**What you need to do**
Verbatim copy, images removed: write out the entries below.
-- Material to process follows --
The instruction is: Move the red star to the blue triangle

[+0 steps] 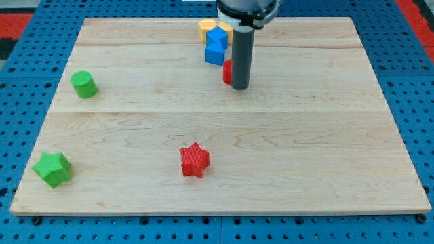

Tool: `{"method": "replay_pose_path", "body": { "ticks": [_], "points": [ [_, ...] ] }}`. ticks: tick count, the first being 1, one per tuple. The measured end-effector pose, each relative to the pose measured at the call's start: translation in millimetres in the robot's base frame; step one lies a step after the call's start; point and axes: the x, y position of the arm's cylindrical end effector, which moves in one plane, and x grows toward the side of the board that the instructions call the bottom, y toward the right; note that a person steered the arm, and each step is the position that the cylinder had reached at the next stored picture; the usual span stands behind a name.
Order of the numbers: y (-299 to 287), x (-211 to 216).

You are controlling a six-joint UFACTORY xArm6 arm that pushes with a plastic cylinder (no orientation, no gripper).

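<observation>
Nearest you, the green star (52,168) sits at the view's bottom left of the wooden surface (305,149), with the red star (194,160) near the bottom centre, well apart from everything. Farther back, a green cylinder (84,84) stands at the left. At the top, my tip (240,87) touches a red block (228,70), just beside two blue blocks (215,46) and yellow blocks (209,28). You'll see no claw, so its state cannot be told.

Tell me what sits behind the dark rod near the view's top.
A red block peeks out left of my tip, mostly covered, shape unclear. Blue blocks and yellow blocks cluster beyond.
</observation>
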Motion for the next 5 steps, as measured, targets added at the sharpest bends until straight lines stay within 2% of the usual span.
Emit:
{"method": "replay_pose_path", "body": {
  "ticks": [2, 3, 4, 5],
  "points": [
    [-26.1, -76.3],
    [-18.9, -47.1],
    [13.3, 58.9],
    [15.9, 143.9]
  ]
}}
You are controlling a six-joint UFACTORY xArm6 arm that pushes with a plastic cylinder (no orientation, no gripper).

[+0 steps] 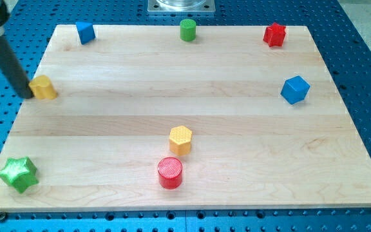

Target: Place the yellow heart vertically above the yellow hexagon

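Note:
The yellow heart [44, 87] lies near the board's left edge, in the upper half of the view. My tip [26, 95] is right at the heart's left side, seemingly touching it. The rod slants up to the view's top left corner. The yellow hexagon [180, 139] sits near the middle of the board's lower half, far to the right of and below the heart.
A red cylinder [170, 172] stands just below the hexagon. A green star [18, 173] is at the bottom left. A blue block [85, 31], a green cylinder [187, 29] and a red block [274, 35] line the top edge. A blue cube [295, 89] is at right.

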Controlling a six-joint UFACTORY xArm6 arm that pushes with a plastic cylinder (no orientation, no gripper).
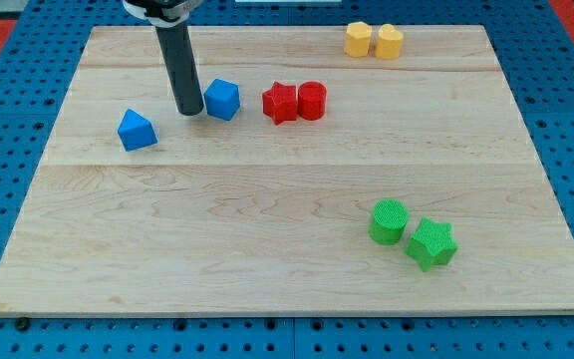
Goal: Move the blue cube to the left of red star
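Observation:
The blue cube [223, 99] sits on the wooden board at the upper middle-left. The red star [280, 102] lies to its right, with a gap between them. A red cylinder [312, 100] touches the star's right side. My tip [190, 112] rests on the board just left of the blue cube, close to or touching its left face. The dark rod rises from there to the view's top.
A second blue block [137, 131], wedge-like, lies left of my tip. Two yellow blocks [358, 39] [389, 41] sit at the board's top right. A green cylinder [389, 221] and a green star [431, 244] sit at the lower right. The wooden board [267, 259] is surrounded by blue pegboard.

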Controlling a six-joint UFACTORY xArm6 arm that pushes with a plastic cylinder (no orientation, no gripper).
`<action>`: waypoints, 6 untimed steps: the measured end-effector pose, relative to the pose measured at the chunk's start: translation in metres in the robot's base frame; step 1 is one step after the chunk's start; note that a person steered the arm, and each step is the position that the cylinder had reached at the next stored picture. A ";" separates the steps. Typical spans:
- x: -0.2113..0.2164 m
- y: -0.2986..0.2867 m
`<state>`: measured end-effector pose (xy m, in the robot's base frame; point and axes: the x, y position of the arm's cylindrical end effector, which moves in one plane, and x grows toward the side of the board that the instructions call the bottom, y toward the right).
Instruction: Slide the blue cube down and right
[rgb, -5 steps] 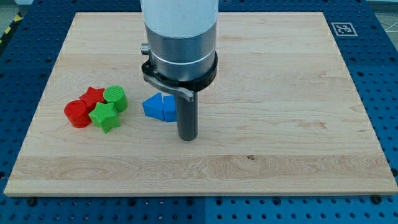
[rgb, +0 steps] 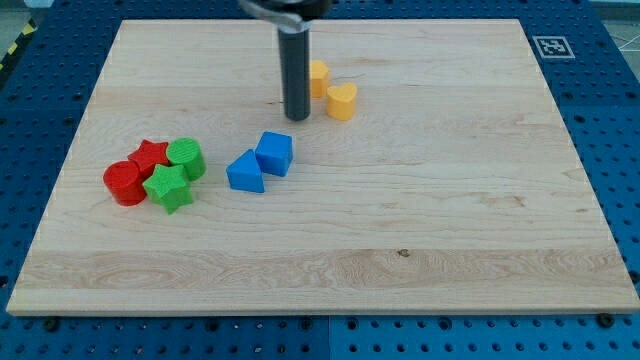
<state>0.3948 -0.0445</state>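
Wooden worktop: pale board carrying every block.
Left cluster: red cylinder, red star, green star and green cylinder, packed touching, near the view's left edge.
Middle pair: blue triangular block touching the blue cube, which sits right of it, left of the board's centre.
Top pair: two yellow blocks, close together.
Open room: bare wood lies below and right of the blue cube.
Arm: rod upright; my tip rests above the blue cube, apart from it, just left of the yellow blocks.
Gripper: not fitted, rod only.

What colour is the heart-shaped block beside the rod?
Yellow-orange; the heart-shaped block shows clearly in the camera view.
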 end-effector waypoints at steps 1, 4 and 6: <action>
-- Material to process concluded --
**The completed task**
The instruction is: Move the red star to the blue triangle

[+0 steps] 

Tool: `{"method": "replay_pose_path", "body": { "ticks": [_], "points": [ [_, ...] ] }}`. ticks: tick count, the first being 1, one per tuple. The measured end-effector pose, each relative to the pose measured at the call's start: translation in millimetres in the robot's base frame; step one lies a step after the call's start; point and axes: the x, y position of the arm's cylindrical end effector, which moves in one plane, and x grows toward the side of the board that the instructions call the bottom, y toward the right; note that a person steered the arm, and each step is the position that the cylinder had reached at the next stored picture; the usual span stands behind a name.
Order of the numbers: y (-299 to 287), x (-211 to 216).

You are controlling a six-joint UFACTORY xArm6 arm that pushes with a plastic cylinder (no orientation, no gripper).

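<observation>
Nearest you, the green star (52,168) sits at the view's bottom left of the wooden surface (305,149), with the red star (194,160) near the bottom centre, well apart from everything. Farther back, a green cylinder (84,84) stands at the left. At the top, my tip (240,87) touches a red block (228,70), just beside two blue blocks (215,46) and yellow blocks (209,28). You'll see no claw, so its state cannot be told.

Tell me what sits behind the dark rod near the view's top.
A red block peeks out left of my tip, mostly covered, shape unclear. Blue blocks and yellow blocks cluster beyond.
</observation>
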Motion for the next 5 steps, as measured, targets added at the sharpest bends until straight lines stay within 2% of the usual span.
Emit:
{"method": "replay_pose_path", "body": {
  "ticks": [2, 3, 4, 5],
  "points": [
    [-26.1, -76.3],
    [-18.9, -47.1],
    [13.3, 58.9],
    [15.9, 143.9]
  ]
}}
You are controlling a six-joint UFACTORY xArm6 arm that pushes with a plastic cylinder (no orientation, no gripper).

[+0 steps] 

Target: Place the yellow heart vertically above the yellow hexagon

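Note:
The yellow heart [44, 87] lies near the board's left edge, in the upper half of the view. My tip [26, 95] is right at the heart's left side, seemingly touching it. The rod slants up to the view's top left corner. The yellow hexagon [180, 139] sits near the middle of the board's lower half, far to the right of and below the heart.
A red cylinder [170, 172] stands just below the hexagon. A green star [18, 173] is at the bottom left. A blue block [85, 31], a green cylinder [187, 29] and a red block [274, 35] line the top edge. A blue cube [295, 89] is at right.
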
Controlling a six-joint UFACTORY xArm6 arm that pushes with a plastic cylinder (no orientation, no gripper).
Goal: Move the blue cube to the left of red star
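Observation:
The blue cube [223, 99] sits on the wooden board at the upper middle-left. The red star [280, 102] lies to its right, with a gap between them. A red cylinder [312, 100] touches the star's right side. My tip [190, 112] rests on the board just left of the blue cube, close to or touching its left face. The dark rod rises from there to the view's top.
A second blue block [137, 131], wedge-like, lies left of my tip. Two yellow blocks [358, 39] [389, 41] sit at the board's top right. A green cylinder [389, 221] and a green star [431, 244] sit at the lower right. The wooden board [267, 259] is surrounded by blue pegboard.
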
Controlling a six-joint UFACTORY xArm6 arm that pushes with a plastic cylinder (no orientation, no gripper).
`<action>`: waypoints, 6 untimed steps: the measured end-effector pose, relative to the pose measured at the chunk's start: translation in metres in the robot's base frame; step 1 is one step after the chunk's start; note that a person steered the arm, and each step is the position that the cylinder had reached at the next stored picture. A ";" separates the steps. Typical spans:
- x: -0.2113..0.2164 m
- y: -0.2986..0.2867 m
`<state>`: measured end-effector pose (xy m, in the robot's base frame; point and axes: the x, y position of the arm's cylindrical end effector, which moves in one plane, and x grows toward the side of the board that the instructions call the bottom, y toward the right).
Instruction: Slide the blue cube down and right
[rgb, -5 steps] 
[rgb, +0 steps] 
<state>0.3948 -0.0445</state>
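Wooden worktop: pale board carrying every block.
Left cluster: red cylinder, red star, green star and green cylinder, packed touching, near the view's left edge.
Middle pair: blue triangular block touching the blue cube, which sits right of it, left of the board's centre.
Top pair: two yellow blocks, close together.
Open room: bare wood lies below and right of the blue cube.
Arm: rod upright; my tip rests above the blue cube, apart from it, just left of the yellow blocks.
Gripper: not fitted, rod only.

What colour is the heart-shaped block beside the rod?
Yellow-orange; the heart-shaped block shows clearly in the camera view.
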 end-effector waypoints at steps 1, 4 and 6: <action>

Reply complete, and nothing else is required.